▶ _TASK BRIEF_
Transcribe the listing verbatim. Do not carry over any pictures.

>>>>>

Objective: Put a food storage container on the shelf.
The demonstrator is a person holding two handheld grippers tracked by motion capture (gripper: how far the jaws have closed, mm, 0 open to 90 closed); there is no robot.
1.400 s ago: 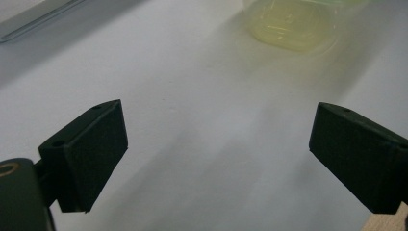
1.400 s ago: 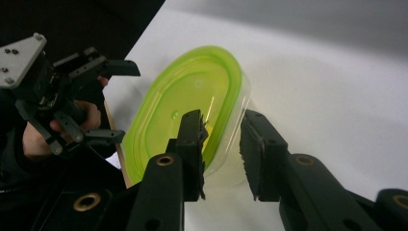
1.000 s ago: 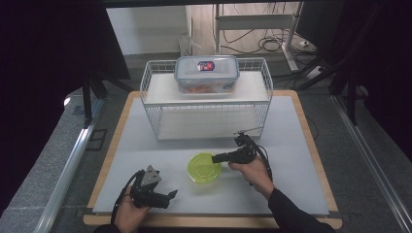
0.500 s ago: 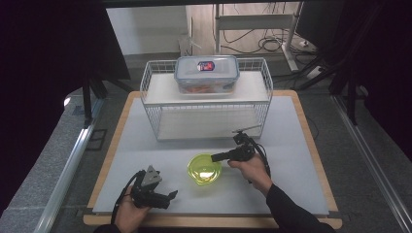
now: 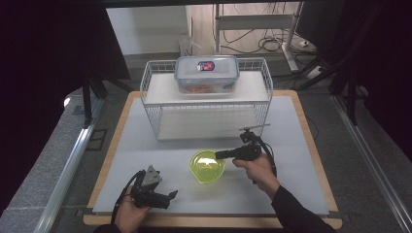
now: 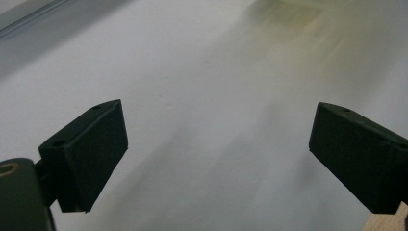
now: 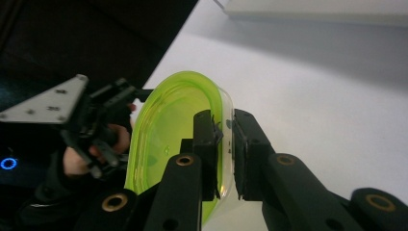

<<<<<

▶ _ANSWER FOR THIS EXERCISE_
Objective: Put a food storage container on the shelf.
The demonstrator is a person holding two handheld grippers tracked by motion capture (gripper: how far the jaws have closed, mm, 0 open to 90 closed); there is no robot.
1.400 s ago: 
1.400 s ago: 
1.000 s ago: 
0.500 s ago: 
now: 
now: 
now: 

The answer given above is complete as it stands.